One PNC / R leader went on national television and announced that the dead had risen from their fight, voted and then promptly returned to the cemetery. The leader also claimed that foreign residents voted.
That leader’s excuse may well have been lifted from an extract from Roy Heath’s Guyanese novel, The Ministry of Hope, in which he described the PNC’s election rigging. Heath wrote of the PNC / R, “They had things their own way for more than two decades with their fake registers and mysterious resurrections of the dead, which appeared in polling stations, voted and returned promptly to their resting places in cemeteries all over the country; not to mention the migration of potential foreign-born citizens, whose ocean-skipping antics would have done justice to the comic strip plastic guy. ”
Until the APNU + AFC disables him to believe his own propaganda, he will continue to issue delusional statements and be caught by his own silly excuses, rather than face up to the factors that led to his defeat in the March 2 polls.
He must also omit the blame game. He will eventually condemn the whole community by the time his delusional saga ends. First the Russians said to be behind the conspiracy to wipe out APNU + AFC votes. She never produced a piece of evidence to confirm Russian treatment in the elections, replacing science fiction and espionage to explain her electoral defeat.
Then when his attempt to bring back the elections resumed, including because the international community had rejected the BINGO conspiracy to interfere with the tables, the APNU + AFC resorted to blaming Americans for what he said was a conspiracy of regime change. The Coalition should have asked themselves how within a short space of five years, it moved from being broadcasts from the West to running afoul of them. They even targeted Caribbean leaders after the CARICOM investigation team dismissed their allegations of electoral fraud as a “fishing expedition.”
The blame game continues now again with another APNU + AFC leader claiming Global Witness was involved in influencing the outcome of the 2020 elections. The said leader did not address how his Coalition was, with huge media resources state, available, contradicts anything said in the Global Witness Report on the oil negotiations.
There is more in the mortar than on the pestle in terms of Global Witness’s decision to withdraw a report it had made on the oil deal because of the need not to be distorted from its core mission of tackling climate change. The media needs to investigate the real reasons why Global Witness is now focusing on climate change and moving away from its criticism of the oil and gas industry, especially considering that fossil fuels are one of ‘ r the major contributors to global greenhouse gas emissions.
Strangely, one of the champions of the environment, Conservation International, has quietly gone over the threat of Exxon blazing into the environment. In fact he has hardly raised a finger to speak out against the oil companies. And his silence was even more deafening after Conservation International benefited from US $ 10M from the oil company in 2018.

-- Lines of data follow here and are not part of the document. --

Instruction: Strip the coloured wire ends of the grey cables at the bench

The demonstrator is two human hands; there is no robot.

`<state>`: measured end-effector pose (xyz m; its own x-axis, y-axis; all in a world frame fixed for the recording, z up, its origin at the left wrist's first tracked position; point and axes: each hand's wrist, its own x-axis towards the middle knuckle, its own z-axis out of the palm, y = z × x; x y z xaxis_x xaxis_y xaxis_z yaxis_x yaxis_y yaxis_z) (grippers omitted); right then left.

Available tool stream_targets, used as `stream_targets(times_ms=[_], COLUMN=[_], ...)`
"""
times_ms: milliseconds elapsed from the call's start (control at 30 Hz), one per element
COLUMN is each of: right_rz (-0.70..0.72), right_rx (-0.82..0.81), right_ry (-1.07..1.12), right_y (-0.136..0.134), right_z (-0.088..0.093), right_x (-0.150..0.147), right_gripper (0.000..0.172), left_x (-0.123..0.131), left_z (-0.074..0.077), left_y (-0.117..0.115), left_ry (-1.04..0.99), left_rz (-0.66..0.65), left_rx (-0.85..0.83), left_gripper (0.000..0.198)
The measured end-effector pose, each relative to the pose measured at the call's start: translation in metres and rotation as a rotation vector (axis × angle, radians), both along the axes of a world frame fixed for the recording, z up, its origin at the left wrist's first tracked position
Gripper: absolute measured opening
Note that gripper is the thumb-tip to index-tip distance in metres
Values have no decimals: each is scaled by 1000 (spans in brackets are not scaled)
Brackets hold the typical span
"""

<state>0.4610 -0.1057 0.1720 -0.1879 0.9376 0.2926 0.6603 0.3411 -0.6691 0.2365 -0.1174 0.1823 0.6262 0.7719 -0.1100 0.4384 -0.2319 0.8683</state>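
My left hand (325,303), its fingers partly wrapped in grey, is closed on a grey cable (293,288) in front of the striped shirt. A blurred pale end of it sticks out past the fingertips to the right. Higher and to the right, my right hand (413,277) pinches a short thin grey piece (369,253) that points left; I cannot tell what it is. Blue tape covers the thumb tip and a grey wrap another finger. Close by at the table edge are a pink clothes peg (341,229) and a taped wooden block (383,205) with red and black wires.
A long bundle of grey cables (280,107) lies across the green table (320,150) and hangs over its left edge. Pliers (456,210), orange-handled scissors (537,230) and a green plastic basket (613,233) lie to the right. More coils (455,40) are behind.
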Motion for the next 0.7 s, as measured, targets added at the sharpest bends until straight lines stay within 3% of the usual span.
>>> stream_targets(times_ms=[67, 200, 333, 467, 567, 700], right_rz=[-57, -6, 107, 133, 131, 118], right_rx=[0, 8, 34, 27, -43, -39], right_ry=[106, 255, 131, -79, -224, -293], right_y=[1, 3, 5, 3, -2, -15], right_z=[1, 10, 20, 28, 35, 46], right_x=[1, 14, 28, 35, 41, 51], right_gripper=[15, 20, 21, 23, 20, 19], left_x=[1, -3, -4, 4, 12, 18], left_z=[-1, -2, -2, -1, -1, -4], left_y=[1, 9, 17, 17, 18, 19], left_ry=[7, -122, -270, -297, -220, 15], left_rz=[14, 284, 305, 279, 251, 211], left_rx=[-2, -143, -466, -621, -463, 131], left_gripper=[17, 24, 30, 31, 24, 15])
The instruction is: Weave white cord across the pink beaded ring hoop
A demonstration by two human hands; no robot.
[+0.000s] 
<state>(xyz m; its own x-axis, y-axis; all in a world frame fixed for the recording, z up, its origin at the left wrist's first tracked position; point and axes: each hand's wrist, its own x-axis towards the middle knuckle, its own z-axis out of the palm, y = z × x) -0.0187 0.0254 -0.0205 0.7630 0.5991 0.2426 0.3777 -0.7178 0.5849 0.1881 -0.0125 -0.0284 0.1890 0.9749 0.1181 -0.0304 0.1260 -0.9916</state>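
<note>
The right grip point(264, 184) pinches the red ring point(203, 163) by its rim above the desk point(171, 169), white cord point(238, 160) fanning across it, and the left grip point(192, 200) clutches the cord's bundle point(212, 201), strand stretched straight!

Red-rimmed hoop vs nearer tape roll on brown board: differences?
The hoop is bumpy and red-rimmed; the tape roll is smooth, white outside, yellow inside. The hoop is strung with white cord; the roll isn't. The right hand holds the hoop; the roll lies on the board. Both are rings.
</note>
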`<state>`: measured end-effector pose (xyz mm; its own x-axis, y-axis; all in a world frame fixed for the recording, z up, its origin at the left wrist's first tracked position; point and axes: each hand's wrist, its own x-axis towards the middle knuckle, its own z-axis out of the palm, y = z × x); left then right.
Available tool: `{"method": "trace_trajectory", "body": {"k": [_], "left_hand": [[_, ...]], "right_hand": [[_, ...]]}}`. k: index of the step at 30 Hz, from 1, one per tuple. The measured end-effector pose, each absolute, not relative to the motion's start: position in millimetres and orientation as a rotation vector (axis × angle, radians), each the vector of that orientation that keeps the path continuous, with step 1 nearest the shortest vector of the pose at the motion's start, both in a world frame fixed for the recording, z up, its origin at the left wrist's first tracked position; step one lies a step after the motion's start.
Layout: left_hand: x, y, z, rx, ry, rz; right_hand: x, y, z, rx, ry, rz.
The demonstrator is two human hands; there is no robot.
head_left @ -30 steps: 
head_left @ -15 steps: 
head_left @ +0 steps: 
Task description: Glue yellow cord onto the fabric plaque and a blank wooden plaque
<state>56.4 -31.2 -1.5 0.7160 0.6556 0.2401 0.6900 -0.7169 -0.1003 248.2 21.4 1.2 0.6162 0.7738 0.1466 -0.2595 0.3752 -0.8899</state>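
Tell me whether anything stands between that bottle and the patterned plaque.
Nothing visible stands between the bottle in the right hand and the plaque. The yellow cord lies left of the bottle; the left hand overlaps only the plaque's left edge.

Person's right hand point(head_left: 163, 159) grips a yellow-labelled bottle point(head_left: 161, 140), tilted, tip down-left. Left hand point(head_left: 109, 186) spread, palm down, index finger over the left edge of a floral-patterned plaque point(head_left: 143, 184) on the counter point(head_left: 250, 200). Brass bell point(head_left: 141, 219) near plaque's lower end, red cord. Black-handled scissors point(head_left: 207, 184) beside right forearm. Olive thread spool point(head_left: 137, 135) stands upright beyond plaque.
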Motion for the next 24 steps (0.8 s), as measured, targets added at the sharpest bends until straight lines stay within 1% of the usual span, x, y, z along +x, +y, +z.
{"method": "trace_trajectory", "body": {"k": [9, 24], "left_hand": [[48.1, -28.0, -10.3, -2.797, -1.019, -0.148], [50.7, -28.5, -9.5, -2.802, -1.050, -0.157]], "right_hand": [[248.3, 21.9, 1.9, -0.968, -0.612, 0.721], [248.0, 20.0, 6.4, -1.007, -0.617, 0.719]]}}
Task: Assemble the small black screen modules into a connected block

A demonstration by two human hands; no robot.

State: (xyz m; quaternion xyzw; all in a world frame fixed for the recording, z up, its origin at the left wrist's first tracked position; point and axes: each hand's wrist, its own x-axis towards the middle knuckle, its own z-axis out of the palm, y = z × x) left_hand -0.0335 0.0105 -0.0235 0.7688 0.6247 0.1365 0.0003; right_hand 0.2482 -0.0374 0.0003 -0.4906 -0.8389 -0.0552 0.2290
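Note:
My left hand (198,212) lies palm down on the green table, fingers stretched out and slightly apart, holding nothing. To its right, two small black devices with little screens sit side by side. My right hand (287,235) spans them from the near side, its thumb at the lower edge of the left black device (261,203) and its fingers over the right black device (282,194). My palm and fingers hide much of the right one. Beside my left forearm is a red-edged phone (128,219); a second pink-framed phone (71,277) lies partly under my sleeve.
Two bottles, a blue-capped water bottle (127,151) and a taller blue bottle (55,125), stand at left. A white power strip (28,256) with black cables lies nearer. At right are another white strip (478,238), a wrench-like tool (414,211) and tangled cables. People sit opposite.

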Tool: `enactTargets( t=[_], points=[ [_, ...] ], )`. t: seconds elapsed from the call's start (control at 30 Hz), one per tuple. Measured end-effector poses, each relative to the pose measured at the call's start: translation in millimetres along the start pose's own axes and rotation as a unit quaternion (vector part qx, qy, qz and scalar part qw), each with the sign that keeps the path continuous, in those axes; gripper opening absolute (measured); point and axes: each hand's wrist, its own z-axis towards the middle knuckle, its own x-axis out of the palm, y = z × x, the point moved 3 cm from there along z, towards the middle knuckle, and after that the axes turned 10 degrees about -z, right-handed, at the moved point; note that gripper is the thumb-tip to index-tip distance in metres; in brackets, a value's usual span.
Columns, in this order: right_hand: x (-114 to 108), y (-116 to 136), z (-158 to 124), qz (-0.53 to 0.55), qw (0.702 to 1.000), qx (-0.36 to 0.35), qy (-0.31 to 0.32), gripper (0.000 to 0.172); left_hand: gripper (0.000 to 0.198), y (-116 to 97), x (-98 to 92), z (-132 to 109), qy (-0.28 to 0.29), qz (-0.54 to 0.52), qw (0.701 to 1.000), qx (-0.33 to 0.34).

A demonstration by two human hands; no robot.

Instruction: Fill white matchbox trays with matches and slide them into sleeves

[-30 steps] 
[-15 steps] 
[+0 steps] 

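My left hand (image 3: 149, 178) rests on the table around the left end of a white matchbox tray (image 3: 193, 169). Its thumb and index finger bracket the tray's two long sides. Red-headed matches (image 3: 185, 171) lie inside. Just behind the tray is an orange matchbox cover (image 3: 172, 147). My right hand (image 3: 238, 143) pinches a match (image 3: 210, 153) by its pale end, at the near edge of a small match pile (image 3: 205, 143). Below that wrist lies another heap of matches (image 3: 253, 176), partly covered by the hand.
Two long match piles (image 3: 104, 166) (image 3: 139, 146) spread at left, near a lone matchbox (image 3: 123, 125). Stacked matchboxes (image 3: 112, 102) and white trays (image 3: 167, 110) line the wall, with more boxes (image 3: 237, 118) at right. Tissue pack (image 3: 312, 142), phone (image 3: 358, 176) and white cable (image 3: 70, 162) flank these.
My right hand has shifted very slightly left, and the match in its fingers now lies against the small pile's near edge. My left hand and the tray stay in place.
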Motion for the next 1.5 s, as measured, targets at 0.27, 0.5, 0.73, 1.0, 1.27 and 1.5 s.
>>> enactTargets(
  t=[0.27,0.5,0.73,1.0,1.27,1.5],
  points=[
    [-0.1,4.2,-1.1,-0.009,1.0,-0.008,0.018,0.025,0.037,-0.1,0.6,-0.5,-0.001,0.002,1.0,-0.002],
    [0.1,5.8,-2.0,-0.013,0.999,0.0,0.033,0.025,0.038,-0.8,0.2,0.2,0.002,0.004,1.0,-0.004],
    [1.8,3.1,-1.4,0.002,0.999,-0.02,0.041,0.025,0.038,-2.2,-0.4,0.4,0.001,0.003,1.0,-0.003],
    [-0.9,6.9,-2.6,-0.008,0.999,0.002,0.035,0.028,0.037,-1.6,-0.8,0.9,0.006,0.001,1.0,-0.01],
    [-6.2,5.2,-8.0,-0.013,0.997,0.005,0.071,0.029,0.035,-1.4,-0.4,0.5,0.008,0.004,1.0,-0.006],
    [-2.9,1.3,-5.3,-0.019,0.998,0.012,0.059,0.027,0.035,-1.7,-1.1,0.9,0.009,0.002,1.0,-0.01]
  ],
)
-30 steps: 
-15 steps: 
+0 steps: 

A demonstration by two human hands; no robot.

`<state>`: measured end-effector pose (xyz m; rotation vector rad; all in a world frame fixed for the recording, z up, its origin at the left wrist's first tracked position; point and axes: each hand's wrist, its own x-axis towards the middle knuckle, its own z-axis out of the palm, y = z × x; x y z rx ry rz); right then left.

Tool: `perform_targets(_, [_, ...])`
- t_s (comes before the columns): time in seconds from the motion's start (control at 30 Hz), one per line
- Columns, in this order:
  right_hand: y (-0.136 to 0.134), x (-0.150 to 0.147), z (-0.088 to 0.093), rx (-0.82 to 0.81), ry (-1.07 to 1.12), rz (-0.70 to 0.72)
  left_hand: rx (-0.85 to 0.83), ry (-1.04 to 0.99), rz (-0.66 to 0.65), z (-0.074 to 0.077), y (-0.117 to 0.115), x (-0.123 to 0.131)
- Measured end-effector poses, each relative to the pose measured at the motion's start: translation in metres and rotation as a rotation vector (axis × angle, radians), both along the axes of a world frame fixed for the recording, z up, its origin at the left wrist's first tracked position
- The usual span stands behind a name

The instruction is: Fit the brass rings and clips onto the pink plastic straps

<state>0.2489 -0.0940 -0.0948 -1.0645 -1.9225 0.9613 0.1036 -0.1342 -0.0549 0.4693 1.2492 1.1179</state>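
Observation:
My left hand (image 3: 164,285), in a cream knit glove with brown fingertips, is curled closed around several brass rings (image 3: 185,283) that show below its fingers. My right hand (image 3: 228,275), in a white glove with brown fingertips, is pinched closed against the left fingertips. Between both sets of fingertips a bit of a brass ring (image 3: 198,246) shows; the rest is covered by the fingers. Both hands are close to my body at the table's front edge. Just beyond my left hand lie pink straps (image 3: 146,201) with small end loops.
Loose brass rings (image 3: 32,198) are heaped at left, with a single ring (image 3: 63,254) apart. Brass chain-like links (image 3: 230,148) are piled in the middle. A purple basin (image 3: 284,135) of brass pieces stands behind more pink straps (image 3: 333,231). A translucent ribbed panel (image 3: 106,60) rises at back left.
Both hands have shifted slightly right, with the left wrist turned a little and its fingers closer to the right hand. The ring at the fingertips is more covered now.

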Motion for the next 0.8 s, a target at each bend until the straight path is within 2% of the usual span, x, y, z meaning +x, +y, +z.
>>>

The APNU + AFC is unlikely to return to its political post in the near future. He shot himself in the foot by his antics in the five months between March 2, 2020 and August 2, 2020.
But the least he owes to himself and the thousands of supporters who voted for him, to at least try to understand why he was rejected by a majority of Guyanese. Unless it engages in this kind of intervention, it will be replaced by other parties and reduced to a footnote in Guyana’s political future.

(The views expressed in this article are those of the author and do not necessarily reflect the views of this newspaper.)